発明の効果以上のように本発明の音声認識システムは、複数の離散
単語音声の標準パターン群を記憶した標準パターン記憶
手段と、発声者の音声を分析し音声パターンを抽出する
音声分析手段と、発声者が発声を開始したことを発声開
始信号により前記音し音声パターンを抽出する音声分析
手段と、前記音声分析手段によシ抽出した音声パターン
に最も近い標準パターンを前記標準パターン群から選出
する標準パターン選出手段と、発声者に単語を発声する
ように誘導する発声誘導手段とを設けることによシ、発
声者が発声開始時期を決めることができるため、発声者
の認識可能な単語以外の単語を音声分析処理することが
激減し、認識率の低下を防ぐことが可能となる。Effects of the Invention As described above, the speech recognition system of the present invention includes: a standard pattern storage means that stores a group of standard patterns of a plurality of discrete word sounds; a speech analysis means that analyzes a speaker's speech and extracts a speech pattern; A voice analysis means for sounding the start of voice by a voice start signal and extracting a voice pattern, and selecting a standard pattern closest to the voice pattern extracted by the voice analysis means from the group of standard patterns. By providing a standard pattern selection means and a utterance guidance means for guiding the speaker to utter a word, the speaker can decide when to start uttering a word, so that words other than those that the speaker can recognize can be used. The number of words subjected to phonetic analysis processing is drastically reduced, making it possible to prevent a drop in the recognition rate.

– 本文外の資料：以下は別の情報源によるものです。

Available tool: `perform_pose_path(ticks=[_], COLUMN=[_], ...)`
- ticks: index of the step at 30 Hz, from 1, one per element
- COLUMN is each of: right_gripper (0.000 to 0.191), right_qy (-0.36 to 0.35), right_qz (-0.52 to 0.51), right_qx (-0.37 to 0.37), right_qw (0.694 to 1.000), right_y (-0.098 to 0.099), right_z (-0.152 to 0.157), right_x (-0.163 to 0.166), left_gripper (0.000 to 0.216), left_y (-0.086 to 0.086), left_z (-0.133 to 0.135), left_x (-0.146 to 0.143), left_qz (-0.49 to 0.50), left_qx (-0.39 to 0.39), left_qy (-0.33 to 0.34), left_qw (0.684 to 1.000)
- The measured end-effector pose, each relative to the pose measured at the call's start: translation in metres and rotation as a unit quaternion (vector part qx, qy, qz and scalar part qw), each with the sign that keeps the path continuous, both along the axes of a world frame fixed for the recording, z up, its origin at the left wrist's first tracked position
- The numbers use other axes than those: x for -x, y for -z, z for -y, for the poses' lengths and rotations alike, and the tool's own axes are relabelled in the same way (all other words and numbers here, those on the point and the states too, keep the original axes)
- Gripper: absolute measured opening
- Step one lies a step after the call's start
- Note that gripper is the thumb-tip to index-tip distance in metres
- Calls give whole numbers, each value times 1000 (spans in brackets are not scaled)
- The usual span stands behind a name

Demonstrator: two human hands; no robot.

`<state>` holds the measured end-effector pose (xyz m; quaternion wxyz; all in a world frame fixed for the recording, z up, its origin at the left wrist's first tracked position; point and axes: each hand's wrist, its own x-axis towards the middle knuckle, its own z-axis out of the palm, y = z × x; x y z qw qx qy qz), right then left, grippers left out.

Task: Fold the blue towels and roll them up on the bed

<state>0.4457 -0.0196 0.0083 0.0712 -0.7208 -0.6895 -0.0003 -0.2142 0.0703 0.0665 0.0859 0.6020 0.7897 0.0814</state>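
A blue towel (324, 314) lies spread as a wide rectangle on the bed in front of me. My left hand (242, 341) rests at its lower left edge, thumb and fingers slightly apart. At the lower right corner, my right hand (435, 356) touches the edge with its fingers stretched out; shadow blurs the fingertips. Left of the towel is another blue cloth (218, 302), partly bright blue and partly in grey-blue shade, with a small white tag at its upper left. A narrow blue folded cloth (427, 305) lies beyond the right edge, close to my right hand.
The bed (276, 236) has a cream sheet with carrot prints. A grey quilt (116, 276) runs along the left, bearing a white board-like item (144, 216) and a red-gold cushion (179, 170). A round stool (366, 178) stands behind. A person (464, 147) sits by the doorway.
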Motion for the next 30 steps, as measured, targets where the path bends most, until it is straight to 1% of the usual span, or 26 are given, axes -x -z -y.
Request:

[Brief explanation of drawings]

第１図は本発明の実施例における音声認識システムの機
能ブロック図、第２図は第１図の音声分析手段の回路図
、第３図は本発明の実施例における音声認識システムの
動作例を示すフローチャート、第４図は従来の音声認識
システムの機能ブロック図である。３・・・・・・標準パター涜憶手段、４・・・・・・標
準パターン選出手段、６・・・・・・発声誘導手段、９
・・団・音声分析手段、１０・・・・・・音声分析手段
Ｂ０代理人の氏名　弁理士　粟　野　重　孝　ほか１名
嬉図FIG. 1 is a functional block diagram of a speech recognition system according to an embodiment of the present invention, FIG. 2 is a circuit diagram of the speech analysis means of FIG. 1, and FIG. 3 is an example of the operation of the speech recognition system according to an embodiment of the present invention. The flowchart shown in FIG. 4 is a functional block diagram of a conventional speech recognition system. 3...Standard putter memory means, 4...Standard pattern selection means, 6...Voice guidance means, 9
...Group/Voice analysis means, 10...Voice analysis means B0 Name of agent Patent attorney Shigetaka Awano and 1 other person

Claims

[Claims]

a standard pattern storage means that stores a group of standard patterns of a plurality of discrete word sounds; a voice analysis means that analyzes the voice of a vocalization and extracts a voice pattern; a standard pattern selection means for selecting a standard pattern closest to the voice pattern extracted by the voice analysis means from the standard pattern group; and a voice guidance for guiding the speaker to pronounce the word. A voice recognition system consisting of means.